Labor’s Sir Keir Starmer denies being a Covid hypocrite in Beergate grilling by TV’s Loose Women

Sir Keir Starmer today denied being a Covid hypocrite over his Beergate row as the Labor leader appeared on daytime TV’s Loose Women,

In a grilling over his boozy curry in Durham last year, Sir Keir insisted again he had not broken Coronavirus rules.

Police are currently investigating of a lockdown breach in relation to the Friday night gathering in April 2021.

Sir Keir was pictured sipping a beer as he shared a takeaway with colleagues at what Labor have repeatedly insisted was a ‘work event’.

The Labor leader has made a major gamble on his political future by promising to quit as head of his party, should he be fined by Durham Police for breaking Covid rules.

He today told Loose Women how he had ‘put everything on the line’ by pledging to resign if he receives a Fixed Penalty Notice.

Sir Keir described how he knew ‘in my heart’ he had to make his resignation vow once the police probe was announced.

And he again sought to draw a difference between his own reason of lockdown-breaking and Boris Johnson’s Partygate scandal.

The Prime Minister last month batted away calls to resign from Opposition parties and some Tory MPs after he was slapped with a police fine over his 56th birthday bash in Number 10 in June 2020.

Sir Keir Starmer today told Loose Women how he had ‘put everything on the line’ by pledging to resign if he receives a Fixed Penalty Notice

The Labor leader was pictured sipping a beer as he shared a takeaway with colleagues in April last year at what Labor have repeatedly insisted was a 'work event'

The Labor leader was pictured sipping a beer as he shared a takeaway with colleagues in April last year at what Labor have repeatedly insisted was a ‘work event’

‘I have said that if the police do issue a fixed-penalty notice I will do the right thing and I will step down’, the Labor leader told the ITV programme.

‘I have put everything on the line because I think that that is the right thing to do.

‘That is the complete opposite to the Prime Minister.’

Sir Keir was quizzed on why he had not already resigned over the Durham Police investigation, when he had previously called for the PM to resign for being subject to a police probe.

The Labor leader insisted the announcement of the Metropolitan Police’s Operation Hillman investigation into Number 10 lockdown breaches had been a ‘completely different situation’.

‘By then we already knew that there was industrial scale rule-breaking in Downing Street,’ the Labor leader said.

‘We had had so many examples, including the example of the wheelbarrow of booze coming in, the suitcases coming in, on the eve of Prince Philip’s funeral, so it was a completely different situation.’

A recent poll revealed that almost two-thirds of voters (63 per cent) think that Sir Keir is a hypocrite for attacking the PM for breaching Covid rules when he may have committed a similar infringement himself.

The Redfield and Wilton Strategies survey for the Sun on Sunday also found more than half (56 per cent) thought Sir Keir definitely or probably did break lockdown rules over the Durham curry.

And 61 per cent said if the Labor leader does quit over Beergate, then Mr Johnson must go too.

Sir Keir said he was ‘sure’ that police would find he didn’t break Covid restrictions.

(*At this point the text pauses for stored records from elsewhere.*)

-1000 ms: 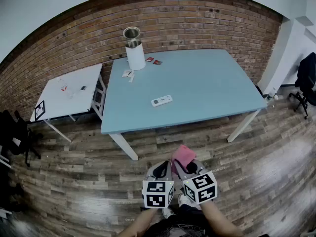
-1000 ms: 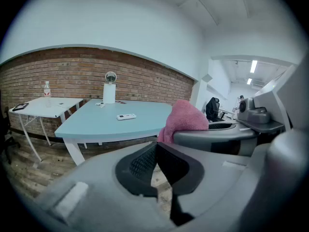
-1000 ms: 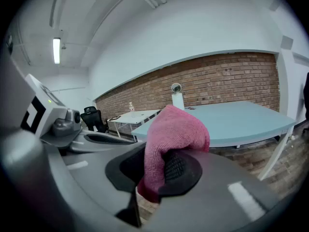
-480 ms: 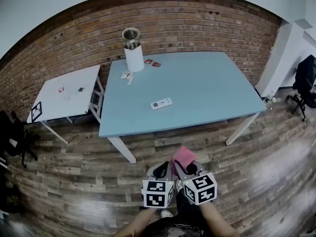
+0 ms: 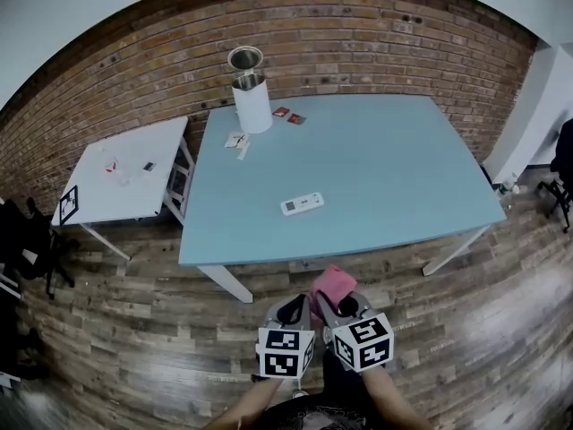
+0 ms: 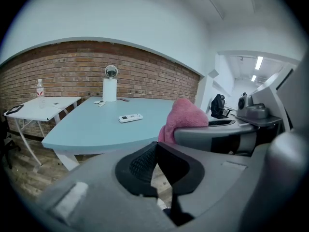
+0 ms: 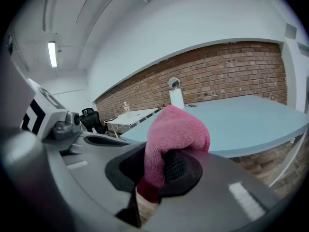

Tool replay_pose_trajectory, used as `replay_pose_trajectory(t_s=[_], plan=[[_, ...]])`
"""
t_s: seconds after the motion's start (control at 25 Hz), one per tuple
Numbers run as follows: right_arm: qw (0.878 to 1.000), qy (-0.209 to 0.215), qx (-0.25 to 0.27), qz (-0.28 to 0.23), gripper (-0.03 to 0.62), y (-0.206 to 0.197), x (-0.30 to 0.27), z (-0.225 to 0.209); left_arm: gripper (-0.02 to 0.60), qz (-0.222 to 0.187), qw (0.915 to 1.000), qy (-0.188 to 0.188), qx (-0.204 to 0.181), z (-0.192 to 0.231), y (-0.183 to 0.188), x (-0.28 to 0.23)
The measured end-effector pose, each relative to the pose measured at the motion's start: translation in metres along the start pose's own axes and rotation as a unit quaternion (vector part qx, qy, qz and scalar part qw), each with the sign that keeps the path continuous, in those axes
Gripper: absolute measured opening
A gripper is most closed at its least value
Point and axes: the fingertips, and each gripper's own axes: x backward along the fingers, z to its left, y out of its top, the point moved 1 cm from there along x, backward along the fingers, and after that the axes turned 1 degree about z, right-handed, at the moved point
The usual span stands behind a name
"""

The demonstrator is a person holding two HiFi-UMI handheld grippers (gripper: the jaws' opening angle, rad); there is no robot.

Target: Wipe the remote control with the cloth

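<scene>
A white remote control (image 5: 302, 204) (image 6: 130, 118) lies near the front middle of the light blue table (image 5: 394, 168). My right gripper (image 5: 343, 306) (image 7: 154, 170) is shut on a pink cloth (image 5: 332, 284) (image 7: 175, 132) that bunches up above its jaws. Beside it my left gripper (image 5: 292, 310) (image 6: 155, 167) is shut with nothing between its pads. Both grippers hang side by side over the wooden floor, short of the table's front edge. The cloth (image 6: 182, 121) also shows at the right of the left gripper view.
A white cylindrical appliance (image 5: 250, 92) stands at the table's far left, with small cards (image 5: 288, 115) and papers (image 5: 236, 140) near it. A white side table (image 5: 125, 173) is to the left. Black chairs (image 5: 566, 164) stand at the room's sides. A brick wall runs behind.
The table and the remote have come nearer to both grippers in the head view. The grippers keep their side-by-side pose, and the cloth stays in the right one.
</scene>
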Motion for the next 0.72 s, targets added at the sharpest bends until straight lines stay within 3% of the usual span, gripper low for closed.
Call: replay_pose_trajectory(t_s=[0.48, 0.72], plan=[[0.998, 0.056, -0.002, 0.029, 0.063, 0.038, -0.08, -0.075, 0.002, 0.021, 0.999, 0.039, -0.007, 0.042, 0.044, -0.093], [0.995, 0.085, -0.009, 0.046, 0.063, 0.052, -0.111, -0.1, 0.003, 0.044, 0.9964, 0.057, -0.044, 0.068, 0.061, -0.129]])
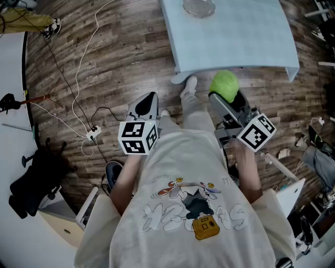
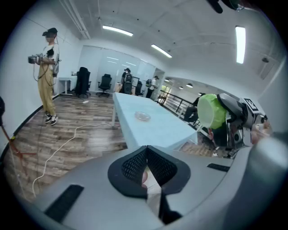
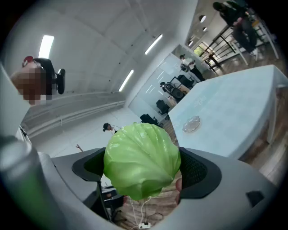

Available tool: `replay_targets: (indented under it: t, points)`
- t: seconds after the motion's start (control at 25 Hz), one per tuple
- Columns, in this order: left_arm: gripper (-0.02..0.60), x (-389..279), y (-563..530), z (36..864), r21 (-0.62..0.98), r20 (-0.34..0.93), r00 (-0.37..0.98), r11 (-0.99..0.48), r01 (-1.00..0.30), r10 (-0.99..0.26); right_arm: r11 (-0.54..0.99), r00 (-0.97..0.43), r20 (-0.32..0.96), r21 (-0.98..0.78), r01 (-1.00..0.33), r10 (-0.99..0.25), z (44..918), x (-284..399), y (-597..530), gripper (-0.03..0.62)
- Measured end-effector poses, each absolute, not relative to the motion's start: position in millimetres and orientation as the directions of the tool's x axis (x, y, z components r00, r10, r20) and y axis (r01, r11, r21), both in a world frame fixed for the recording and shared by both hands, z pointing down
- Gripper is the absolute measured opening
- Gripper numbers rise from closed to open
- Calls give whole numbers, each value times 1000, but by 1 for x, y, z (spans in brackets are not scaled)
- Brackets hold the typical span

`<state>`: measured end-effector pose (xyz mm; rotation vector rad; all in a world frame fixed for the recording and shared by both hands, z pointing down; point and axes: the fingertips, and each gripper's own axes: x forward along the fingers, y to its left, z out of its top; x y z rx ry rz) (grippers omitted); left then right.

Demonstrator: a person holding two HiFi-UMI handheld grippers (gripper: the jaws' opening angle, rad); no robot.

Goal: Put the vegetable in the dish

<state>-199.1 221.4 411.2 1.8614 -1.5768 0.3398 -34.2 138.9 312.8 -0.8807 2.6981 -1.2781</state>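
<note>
A round green cabbage (image 1: 224, 85) is held between the jaws of my right gripper (image 1: 230, 99), in front of my body and short of the table. In the right gripper view the cabbage (image 3: 141, 159) fills the gap between the black pads. A clear glass dish (image 1: 199, 8) sits on the far part of the light blue table (image 1: 235, 42); the same dish (image 3: 192, 124) lies small and far off in the right gripper view. My left gripper (image 1: 146, 103) hangs over the floor with its jaws shut together on nothing (image 2: 146, 155). The left gripper view also catches the dish (image 2: 142, 116) and the cabbage (image 2: 210, 111).
White and black cables with a power strip (image 1: 92, 134) trail over the wooden floor at the left. A black chair (image 1: 39, 175) and a white table (image 1: 10, 104) stand at the left edge. A person (image 2: 46, 74) holding grippers stands far off, with office chairs behind.
</note>
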Motion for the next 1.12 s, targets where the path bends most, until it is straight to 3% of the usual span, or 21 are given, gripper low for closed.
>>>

Told that it was not up to him to decide whether he had broken the rules or not, the Labor leader replied: ‘I know that.

‘But my instinct, as soon as I knew that Durham (police) had decided they were going to reopen its investigation, in my heart I knew what I was going to say, which is: “If I’m wrong and they’ve found I have broken the law then I’ll do the right thing and step down”.

He added: ‘I hope that isn’t going to happen, I don’t think it is going to happen.

‘But I’m trying to make the bigger point here because there are about who did what when. But there is a bigger picture, which is trust in politics.’

Sir Keir claimed his pledge to resign was motivated by an attempt to maintain ‘honour and integrity’ in British politics.

He said: ‘The number of times I hear: “You’re all the same, you won’t do the right thing”.

‘I think trust is everything in politics. I have put everything on the line for that honor and that integrity because I don’t believe all politicians are the same.

‘It is important we don’t sink into this where everybody thinks all politicians are the same, because then people lose trust in democracy and think: “Why should I vote if you’re all the same?”

‘This is actually not just about these particular for me. It is actually about who I am as a politician.

‘I came into politics later in life having done other things, I came in to make a difference, and I want to show that we’re not all the same.’